I didn’t know that in less than a month after reading this book,
we would be leaving our church and would land in the church
he helped plant.
This book helped me to remain in church.

An Altar in the World

It is always hard to pick a favorite but if I did,
it would be An Altar in the World.
If the last two books, gave me permission to ask
questions and to think differently about faith.
This book was the one which wrapped its paper
arms around me and showed me my reflection.
So much of this blog is about paying attention
and striving to see the spiritual in the natural.
Barbara Brown Taylor declared from every
page, “Me too, Helen. Me too.”

Craving Grace: A Story of Faith, Failure and my Search for Sweetness

If you have ever been a chronic rule follower, a perfectionist,
or someone who felt they could obey well enough to earn God’s
love, you will speed through these pages.
I cringed for the girl I have been and the woman who still wants to 
be good enough for God.
God is not armed with a measuring stick.
He is all grace.

Tattoos on the Heart: The Power of Boundless Compassion

My friend Paige and I have a long distance book club. We send
each other books we love, in hopes of the gift of shared book affection.
Paige sent me Tattoos and I was riveted.
Gregory Boyle began a gang-intervention program in Los Angeles called
Homeboy Industries. The stories chronicled in this book will break
your heart and deposit hope into your soul.
I was reminded what a difference extending compassion rather than
judgment can make in another person’s life.
Thank you Paige!

Traveling with Pomegranates

Sometimes books are just made for dreaming.
I can only dream that my mother and I would be able to take
several trips to Greece, Turkey and France.
But Sue Monk Kidd and her daughter Ann Kidd Taylor didn’t
dream, they lived the experience and documented it.
Perhaps this book also possessed a piece of reality as Sue
was turning 50 and so was I.
Her daughter was 21 and so was one of mine.
It was a glimpse inside both women’s attempts to grapple with
these milestone ages and their relationship now as adults.
If you have read The Secret Life of Bees, this books hints
of those buzzing bees to come.
If you just like to read about travel with a mixture of some
mysticism, I know you will enjoy this book.

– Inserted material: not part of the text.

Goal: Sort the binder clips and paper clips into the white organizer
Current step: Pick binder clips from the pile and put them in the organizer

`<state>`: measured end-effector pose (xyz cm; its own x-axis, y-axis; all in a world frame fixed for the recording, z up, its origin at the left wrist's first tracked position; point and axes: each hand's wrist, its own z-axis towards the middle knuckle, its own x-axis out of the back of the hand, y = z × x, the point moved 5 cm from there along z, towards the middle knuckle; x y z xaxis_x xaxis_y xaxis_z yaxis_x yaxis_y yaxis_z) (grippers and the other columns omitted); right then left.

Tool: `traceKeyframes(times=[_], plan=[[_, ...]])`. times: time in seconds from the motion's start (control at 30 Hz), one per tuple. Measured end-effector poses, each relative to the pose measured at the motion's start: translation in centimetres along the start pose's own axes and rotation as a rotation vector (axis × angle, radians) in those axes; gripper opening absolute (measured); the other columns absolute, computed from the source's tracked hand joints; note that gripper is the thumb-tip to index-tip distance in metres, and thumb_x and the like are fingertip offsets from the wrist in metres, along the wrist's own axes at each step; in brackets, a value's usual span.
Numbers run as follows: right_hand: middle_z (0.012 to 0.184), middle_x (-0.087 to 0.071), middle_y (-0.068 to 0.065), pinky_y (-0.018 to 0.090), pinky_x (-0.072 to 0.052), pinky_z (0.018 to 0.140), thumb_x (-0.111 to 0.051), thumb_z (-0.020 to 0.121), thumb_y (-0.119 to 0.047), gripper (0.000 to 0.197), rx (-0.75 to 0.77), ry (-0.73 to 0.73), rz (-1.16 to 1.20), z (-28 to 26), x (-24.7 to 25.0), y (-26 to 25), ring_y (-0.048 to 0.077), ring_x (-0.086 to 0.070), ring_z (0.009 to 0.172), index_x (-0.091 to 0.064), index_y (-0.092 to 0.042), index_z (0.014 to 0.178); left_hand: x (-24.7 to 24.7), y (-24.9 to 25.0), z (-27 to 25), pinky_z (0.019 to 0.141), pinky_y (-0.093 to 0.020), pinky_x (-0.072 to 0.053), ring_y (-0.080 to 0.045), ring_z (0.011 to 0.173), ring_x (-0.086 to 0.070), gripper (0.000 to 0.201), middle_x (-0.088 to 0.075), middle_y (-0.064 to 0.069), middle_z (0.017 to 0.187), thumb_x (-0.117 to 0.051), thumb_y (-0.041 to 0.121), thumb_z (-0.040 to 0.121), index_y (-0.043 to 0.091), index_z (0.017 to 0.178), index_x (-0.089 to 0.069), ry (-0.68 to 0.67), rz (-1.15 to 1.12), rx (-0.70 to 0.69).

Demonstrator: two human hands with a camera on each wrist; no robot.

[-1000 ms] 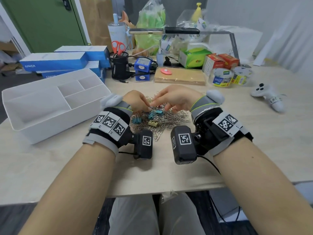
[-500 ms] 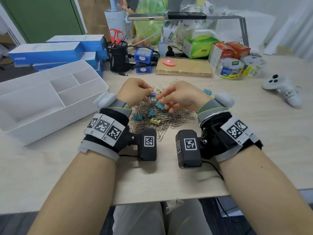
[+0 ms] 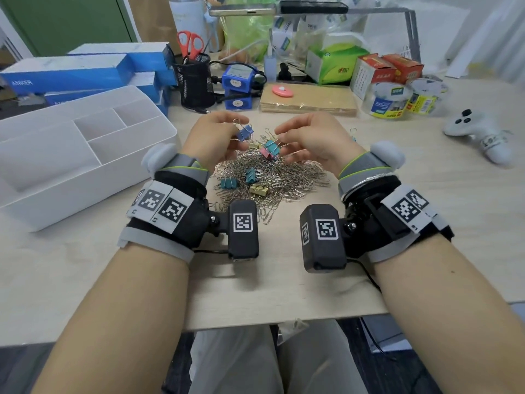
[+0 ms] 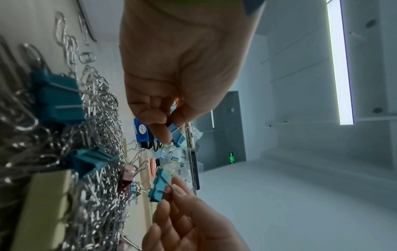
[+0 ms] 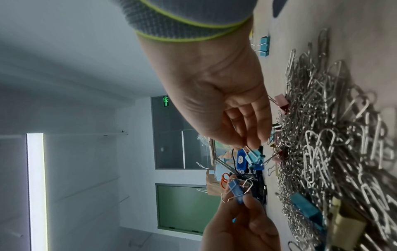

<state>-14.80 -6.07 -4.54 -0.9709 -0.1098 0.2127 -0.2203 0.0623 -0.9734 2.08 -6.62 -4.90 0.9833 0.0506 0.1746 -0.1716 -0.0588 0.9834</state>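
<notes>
A heap of silver paper clips (image 3: 287, 180) lies on the table between my wrists, with teal (image 3: 228, 183), yellow (image 3: 259, 189) and pink (image 3: 267, 153) binder clips mixed in. Just above the heap, my left hand (image 3: 238, 129) pinches a blue binder clip (image 3: 245, 132), also seen in the wrist views (image 4: 177, 135) (image 5: 235, 190). My right hand (image 3: 279, 139) pinches the wire handle of a teal binder clip (image 3: 272, 146) (image 5: 254, 158), which hangs from it. The white organizer (image 3: 85, 194) stands at the left, and none of its compartments holds anything.
Blue boxes (image 3: 71, 72) and a black mesh pen cup with scissors (image 3: 194, 81) stand behind the organizer. A brown pad (image 3: 308, 102), tape rolls (image 3: 389, 99) and a white controller (image 3: 480, 132) lie at the back right. One teal clip (image 3: 353, 134) sits behind my right hand.
Both hands have risen off the heap, each lifting a binder clip: the left a blue one, the right a teal one. The hands have drawn slightly apart.
</notes>
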Motion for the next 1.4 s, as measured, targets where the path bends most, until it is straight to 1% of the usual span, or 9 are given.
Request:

Three days absence= one long post

More shorter posts on the way this week.
I promise.

Hooray for memoirs.

What’s your favorite memoir?

 

 

transitional reading

rebecca1

Do you remember the first time you read a book that

grabbed you  by the hand,

transported you from childhood and

ever so gently escorted you towards adulthood?

This was my experience when I read

Daphne Du Maurier’s Rebecca.

Early in my high school years,

I asked my mother for a book suggestion.

She was the perfect person as she was an avid reader

and had worked at our public library for years.

She gave me several titles but the only one to be found

waiting for me on a library shelf was Rebecca.

Last night I dreamt I went to Manderley again.

I read the opening sentence and barely looked up until I was finished.

I was captured by the mystique of the plot about a second wife

trying to deal with the immense shadow of the first Mrs. Maxim

de Winter.

Rebecca was a perfect blend of suspense

and romance contained in an oppressive mansion called Manderley,

My only reference to housekeepers at the time had been Alice

from The Brady Bunch so Mrs. Danvers

was indeed the most sinister of housekeepers

I could ever envision.

I loved the story and every few years, I grab a copy

and revisit the Cornish countryside and

marvel how a book written in 1938 can

consistently command

my attention and appreciation.

It was a thriller but it also was my first

“adult” book.

What book made you feel like you were 

closing in on adulthood?

How many book opening lines do you know?